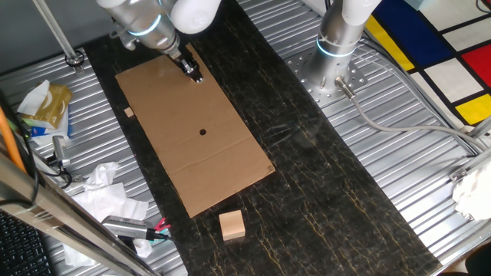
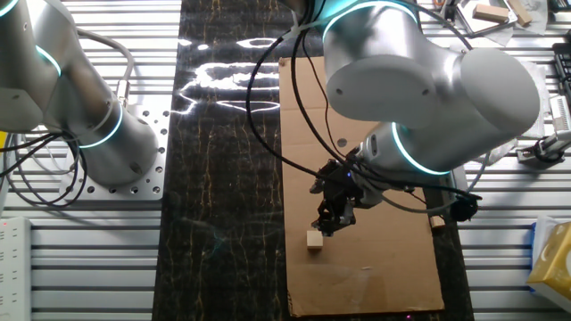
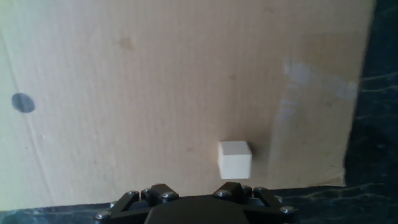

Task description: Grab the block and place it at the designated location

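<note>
Hand view first: the block (image 3: 235, 159) sits alone on the cardboard sheet (image 3: 155, 81), just ahead of the gripper's knuckles at the bottom of the picture, and nothing is touching it. It lies close to two edges of the sheet, at 3 o'clock and at 6 o'clock, with dark marble table (image 3: 379, 124) showing beyond both. Off at 9 o'clock, well apart from the cube, sits the black dot (image 3: 23, 102), and bare cardboard fills the whole stretch between them.

Over on the other fixed view, the gripper (image 2: 332, 221) hangs above the sheet with the cube just below and to 7 o'clock of the fingertips, apart from them. Whether the jaws are wide or narrow I cannot tell (the fingers read as one dark cluster here, and the hand view shows only the knuckles).

One fixed view gives the wider floor. The gripper (image 1: 192, 70) is over the sheet's far corner, hiding the cube, and the dot (image 1: 202, 132) is near the sheet's middle with open cardboard all round it. A larger tan block (image 1: 232, 225) rests on the marble off the sheet's near end, and a small flat chip (image 1: 129, 113) lies just off its left edge. Crumpled tissue (image 1: 103, 188) lies on the ribbed metal at 8 o'clock.
</note>
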Available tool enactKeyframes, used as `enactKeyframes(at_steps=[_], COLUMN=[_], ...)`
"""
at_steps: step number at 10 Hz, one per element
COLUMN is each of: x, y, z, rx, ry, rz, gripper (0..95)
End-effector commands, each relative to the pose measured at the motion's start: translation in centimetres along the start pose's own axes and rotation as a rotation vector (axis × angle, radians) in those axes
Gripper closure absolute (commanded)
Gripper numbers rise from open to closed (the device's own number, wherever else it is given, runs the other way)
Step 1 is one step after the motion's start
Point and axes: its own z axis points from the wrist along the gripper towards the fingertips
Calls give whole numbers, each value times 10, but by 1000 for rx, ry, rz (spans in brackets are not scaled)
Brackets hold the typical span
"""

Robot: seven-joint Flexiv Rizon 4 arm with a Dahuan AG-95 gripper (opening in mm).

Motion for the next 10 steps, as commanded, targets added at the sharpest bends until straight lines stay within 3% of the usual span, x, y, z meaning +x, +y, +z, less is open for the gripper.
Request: enactKeyframes(at_steps=[1,10], x=[-2,-8], y=[-5,-22], z=[-2,-6], rx=[4,-1], ry=[8,4], rz=[-9,27], gripper=[380,380])
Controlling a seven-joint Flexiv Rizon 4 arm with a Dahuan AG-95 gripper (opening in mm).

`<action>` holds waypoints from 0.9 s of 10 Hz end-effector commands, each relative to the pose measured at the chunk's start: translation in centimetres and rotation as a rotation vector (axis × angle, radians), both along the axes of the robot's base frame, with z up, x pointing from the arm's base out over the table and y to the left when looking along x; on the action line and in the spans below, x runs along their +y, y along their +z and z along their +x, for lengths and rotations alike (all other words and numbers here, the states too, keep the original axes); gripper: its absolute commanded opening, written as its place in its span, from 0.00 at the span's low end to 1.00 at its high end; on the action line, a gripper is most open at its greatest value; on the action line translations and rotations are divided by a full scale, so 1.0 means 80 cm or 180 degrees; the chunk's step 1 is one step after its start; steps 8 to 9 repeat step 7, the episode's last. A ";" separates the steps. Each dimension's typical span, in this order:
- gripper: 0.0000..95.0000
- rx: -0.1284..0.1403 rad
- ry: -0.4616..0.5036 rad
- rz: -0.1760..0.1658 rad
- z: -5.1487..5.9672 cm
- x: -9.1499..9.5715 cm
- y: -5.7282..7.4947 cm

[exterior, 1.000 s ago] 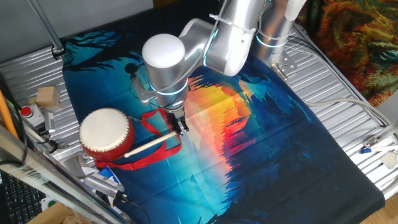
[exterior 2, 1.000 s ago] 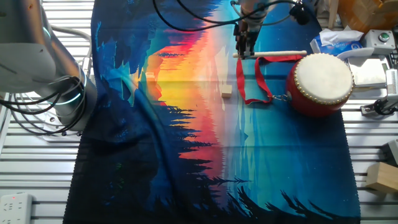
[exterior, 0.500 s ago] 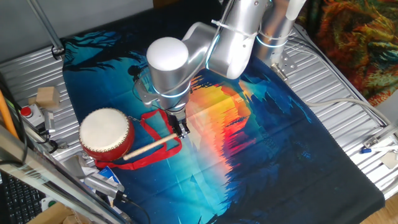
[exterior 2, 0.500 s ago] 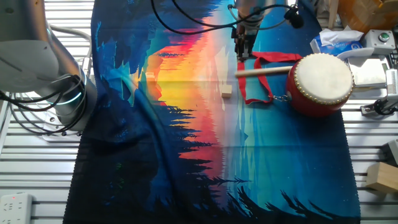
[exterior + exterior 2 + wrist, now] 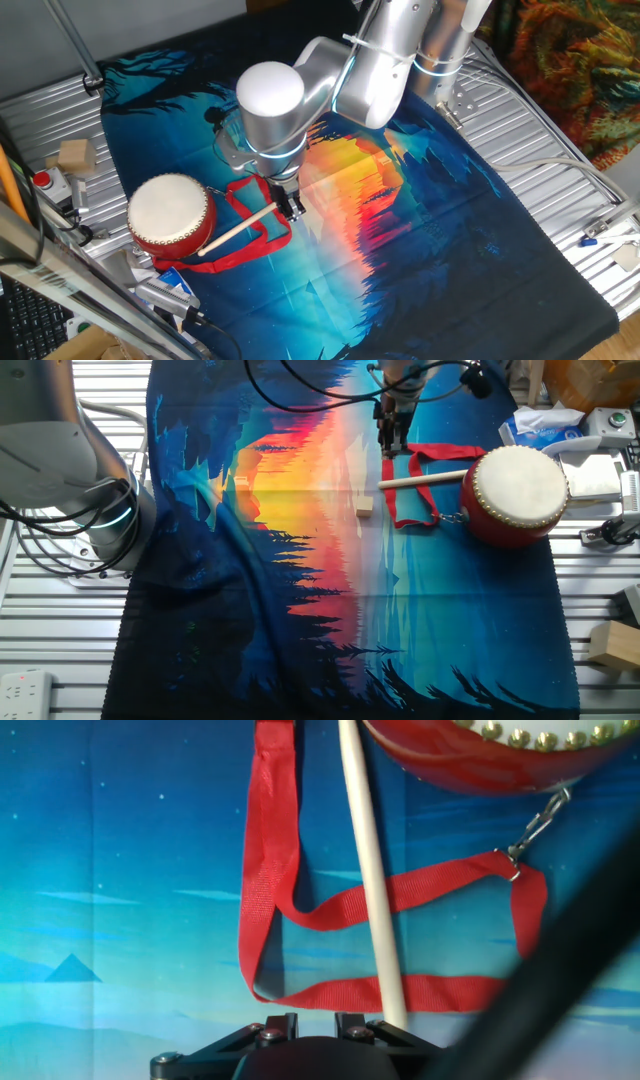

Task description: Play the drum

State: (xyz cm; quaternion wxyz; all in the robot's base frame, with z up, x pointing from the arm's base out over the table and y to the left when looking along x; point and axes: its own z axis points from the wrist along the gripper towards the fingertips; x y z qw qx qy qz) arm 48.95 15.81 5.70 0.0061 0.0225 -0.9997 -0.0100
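A: Drum is seen at about 8 o'clock on the printed cloth, cream head turned up, red body resting on the fabric. From the other fixed view it lies toward 2 o'clock.

B: Strap position?

A: Red strap is laid in loose loops on the cloth beside the drum and is clipped to the drum body by a small metal hook.

B: Gripper state?

A: Gripper is closed on the near end of a thin pale stick. In the hand view the stick runs from between the fingers toward 12 o'clock, crossing over the strap loops, and its far end passes out of frame beside the drum's edge. Whether the tip touches the drum cannot be told.

B: Anything else recorded?

A: A small pale block is seen on the cloth near the strap. A wooden block sits on the metal table off the cloth, toward 9 o'clock.
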 end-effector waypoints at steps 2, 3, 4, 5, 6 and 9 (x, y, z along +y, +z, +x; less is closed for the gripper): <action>0.20 0.0022 -0.0007 -0.0036 0.000 -0.002 0.012; 0.20 0.0021 -0.0002 -0.0039 0.000 -0.002 0.014; 0.20 0.0023 -0.0003 -0.0038 0.001 -0.002 0.015; 0.20 0.0029 -0.0010 -0.0035 0.001 -0.002 0.015; 0.20 0.0037 -0.0021 -0.0034 0.000 -0.003 0.015; 0.20 0.0038 -0.0025 -0.0033 0.000 -0.003 0.015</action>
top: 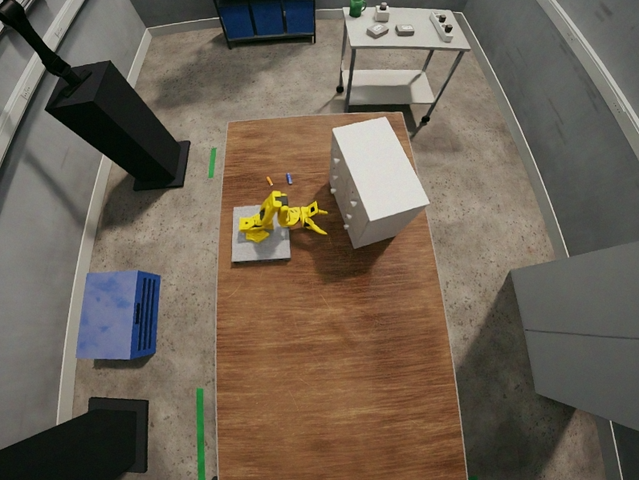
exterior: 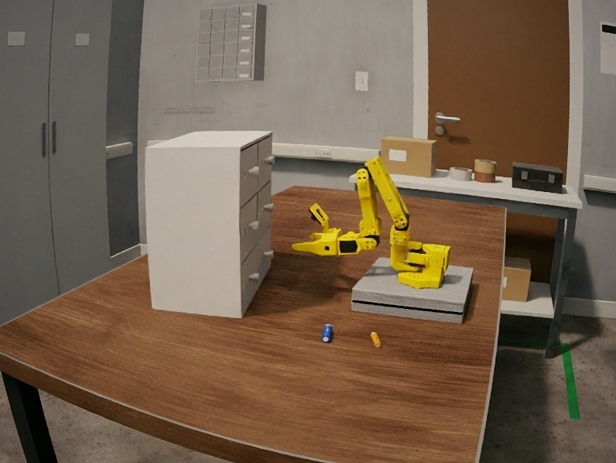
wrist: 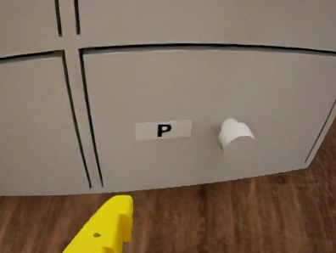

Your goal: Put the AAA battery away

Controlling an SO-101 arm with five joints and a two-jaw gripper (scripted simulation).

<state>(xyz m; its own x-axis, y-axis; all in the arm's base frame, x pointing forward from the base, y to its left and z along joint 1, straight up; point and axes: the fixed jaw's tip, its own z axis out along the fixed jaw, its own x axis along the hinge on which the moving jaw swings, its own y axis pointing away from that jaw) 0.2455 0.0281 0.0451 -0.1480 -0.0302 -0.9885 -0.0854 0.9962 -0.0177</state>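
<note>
A white chest (top: pixel 379 170) (exterior: pixel 193 219) stands upright on the wooden table (top: pixel 335 361) (exterior: pixel 199 389), with all its drawers shut. My gripper (top: pixel 323 221) (exterior: pixel 304 228) is half open and empty. It hovers low, in front of the chest's drawer side. In the wrist view one yellow jaw (wrist: pixel 96 243) points at the bottom drawer marked P (wrist: pixel 164 129), left of its white knob (wrist: pixel 233 133). No K label shows. A thin orange cylinder (top: pixel 269 181) (exterior: pixel 375 340) and a thicker blue one (top: pixel 289 178) (exterior: pixel 326 332) lie on the table, away from the gripper; I cannot tell which is the AAA battery.
The arm stands on a grey foam base (top: pixel 263 247) (exterior: pixel 413 299) near the table's edge. The chest's knobs (exterior: pixel 254 224) stick out toward the gripper. A cart (top: pixel 408 36) and shelves stand off the table.
</note>
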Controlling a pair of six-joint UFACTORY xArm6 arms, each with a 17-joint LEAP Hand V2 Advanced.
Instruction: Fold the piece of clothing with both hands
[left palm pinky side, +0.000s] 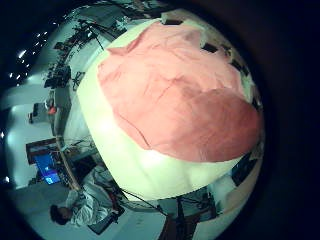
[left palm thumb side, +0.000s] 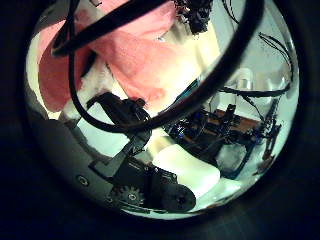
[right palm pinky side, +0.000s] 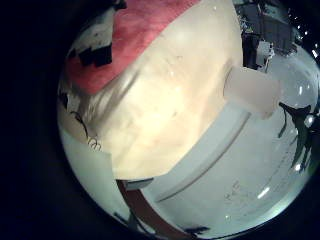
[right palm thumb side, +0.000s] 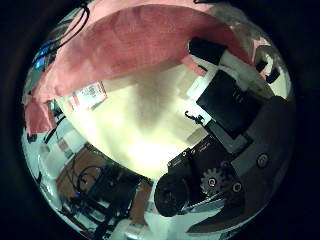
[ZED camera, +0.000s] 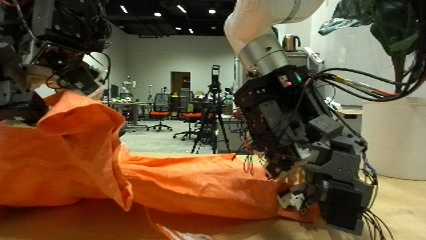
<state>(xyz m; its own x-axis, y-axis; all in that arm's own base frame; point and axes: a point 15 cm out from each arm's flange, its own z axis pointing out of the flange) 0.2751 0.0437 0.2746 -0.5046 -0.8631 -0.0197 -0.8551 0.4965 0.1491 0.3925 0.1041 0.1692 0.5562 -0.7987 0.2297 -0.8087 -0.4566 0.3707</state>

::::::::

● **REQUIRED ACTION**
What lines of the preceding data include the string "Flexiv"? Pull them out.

● **EXERCISE RESPONSE**
Robot: seven-joint Flexiv Rizon 4 arm with a Dahuan AG-95 gripper (opening in mm).
Controlling a seven-joint Flexiv Rizon 4 arm with a Dahuan AG-95 gripper (opening in mm).

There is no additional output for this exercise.